(Dataset items)

####################

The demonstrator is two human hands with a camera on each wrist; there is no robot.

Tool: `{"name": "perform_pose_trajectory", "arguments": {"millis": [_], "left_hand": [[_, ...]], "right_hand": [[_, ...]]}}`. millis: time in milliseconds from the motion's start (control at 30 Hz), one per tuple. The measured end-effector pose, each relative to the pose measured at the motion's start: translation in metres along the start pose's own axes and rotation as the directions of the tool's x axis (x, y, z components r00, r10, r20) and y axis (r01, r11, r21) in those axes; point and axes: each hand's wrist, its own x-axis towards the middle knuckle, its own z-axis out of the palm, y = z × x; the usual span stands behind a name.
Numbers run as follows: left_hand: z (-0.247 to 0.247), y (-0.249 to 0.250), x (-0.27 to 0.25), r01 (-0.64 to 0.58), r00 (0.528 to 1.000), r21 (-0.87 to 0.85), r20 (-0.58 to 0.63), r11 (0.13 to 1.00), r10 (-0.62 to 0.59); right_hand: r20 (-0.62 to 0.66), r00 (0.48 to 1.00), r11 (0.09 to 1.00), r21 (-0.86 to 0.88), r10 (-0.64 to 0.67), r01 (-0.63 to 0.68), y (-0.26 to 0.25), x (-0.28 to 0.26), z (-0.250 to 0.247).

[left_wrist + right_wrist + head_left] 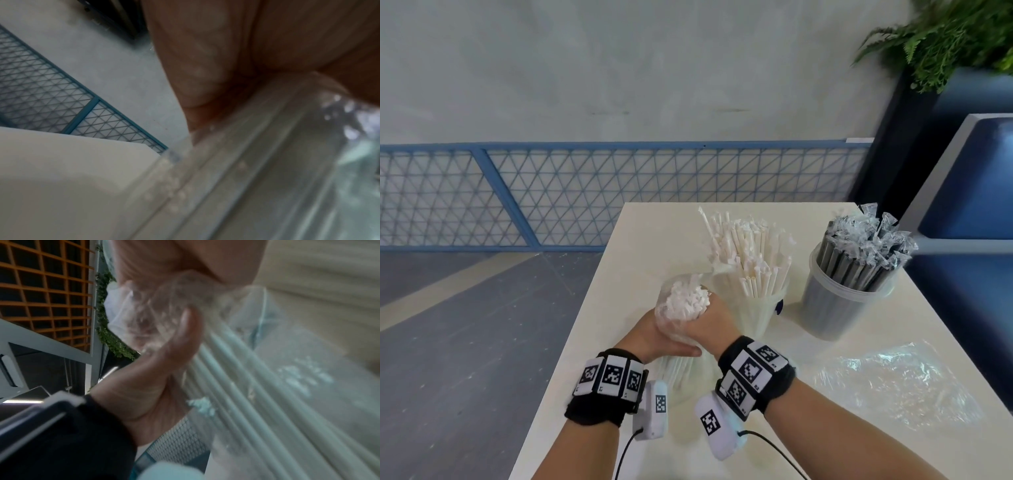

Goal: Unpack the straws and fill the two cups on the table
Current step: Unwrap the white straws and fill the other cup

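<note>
A bundle of white straws (687, 302) in a clear plastic bag (666, 320) stands upright over the near part of the table. My left hand (654, 334) wraps the bag from the left, its thumb across the front. My right hand (710, 320) grips the bundle near its top from the right. In the right wrist view the bagged straws (236, 386) run diagonally, with my left hand (154, 378) curled round them. Behind stands a clear cup (756, 308) packed with white straws (746, 253), and to its right a cup (835, 308) full of black wrapped straws (859, 253).
A crumpled empty plastic bag (893, 380) lies on the white table (654, 240) at the right front. A blue mesh fence (585, 195) runs behind the table, with a blue seat (969, 192) and a plant (955, 37) at the right.
</note>
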Motion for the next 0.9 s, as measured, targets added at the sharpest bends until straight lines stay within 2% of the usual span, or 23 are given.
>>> {"name": "perform_pose_trajectory", "arguments": {"millis": [100, 233, 367, 433, 533, 667, 833, 900], "left_hand": [[-0.001, -0.003, 0.003, 0.034, 0.999, -0.013, 0.022, 0.999, -0.033], [0.007, -0.001, 0.0, 0.042, 0.999, -0.085, -0.008, 0.995, -0.043], [0.01, -0.005, 0.0, 0.023, 1.0, -0.076, 0.022, 0.997, -0.021], [0.008, -0.002, -0.002, 0.027, 1.0, -0.094, 0.012, 0.995, -0.026], [0.004, -0.005, -0.004, 0.025, 0.994, -0.137, -0.103, 0.99, -0.039], [0.004, -0.006, -0.008, -0.01, 0.98, -0.191, -0.195, 0.982, -0.028], [0.01, -0.003, -0.007, -0.027, 0.985, -0.166, -0.175, 0.986, -0.003], [0.009, -0.004, -0.006, -0.024, 0.984, -0.158, -0.177, 0.987, -0.004]], "right_hand": [[-0.055, 0.997, 0.997, 0.059, 0.05, -0.047, 0.001, -0.001, 0.005], [-0.133, 0.989, 0.998, 0.037, 0.06, -0.055, -0.003, 0.0, 0.005], [-0.094, 0.995, 1.0, 0.003, 0.018, -0.018, 0.0, 0.004, -0.007], [-0.035, 0.999, 1.0, 0.005, -0.007, 0.007, 0.003, 0.004, -0.01], [0.042, 0.995, 0.994, -0.048, -0.092, 0.094, 0.007, 0.0, -0.017], [-0.037, 0.988, 0.987, -0.071, -0.15, 0.148, 0.012, -0.006, -0.025], [-0.038, 0.988, 0.988, -0.062, -0.147, 0.144, 0.011, -0.012, -0.025], [-0.081, 0.989, 0.99, -0.084, -0.12, 0.113, 0.014, -0.011, -0.022]]}}
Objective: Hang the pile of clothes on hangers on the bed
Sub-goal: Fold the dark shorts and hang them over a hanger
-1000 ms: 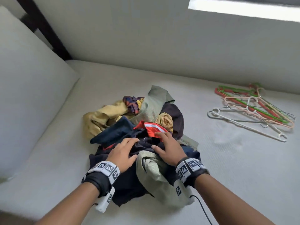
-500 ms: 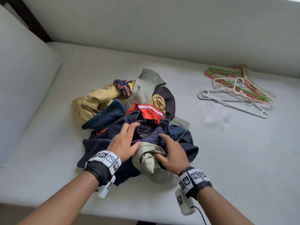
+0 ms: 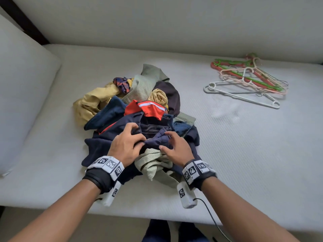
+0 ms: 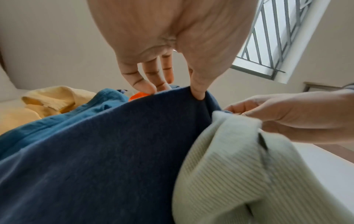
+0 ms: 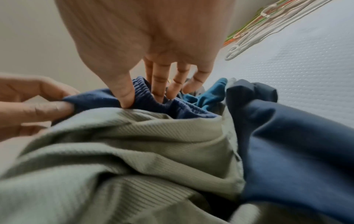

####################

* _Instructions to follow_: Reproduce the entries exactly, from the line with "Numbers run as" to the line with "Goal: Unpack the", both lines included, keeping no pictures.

* _Response box_:
Numbers run as follows: left_hand: z (-0.247 to 0.247), y (-0.249 to 0.250), x (-0.27 to 0.25), r01 (-0.64 to 0.58), r00 (0.528 to 1.000), r21 (-0.87 to 0.85), r20 (-0.58 to 0.63), r11 (0.13 to 1.00), r10 (-0.62 to 0.59); right_hand: r20 (-0.62 to 0.66), r00 (0.48 to 1.00), r11 (0.09 to 1.00), r21 (-0.86 to 0.88), r10 (-0.64 to 0.67), r01 (-0.63 to 0.68), y (-0.26 to 0.25), x (-0.28 to 0.26), z (-0.250 to 0.247).

[left_wrist + right_wrist + head_left] 

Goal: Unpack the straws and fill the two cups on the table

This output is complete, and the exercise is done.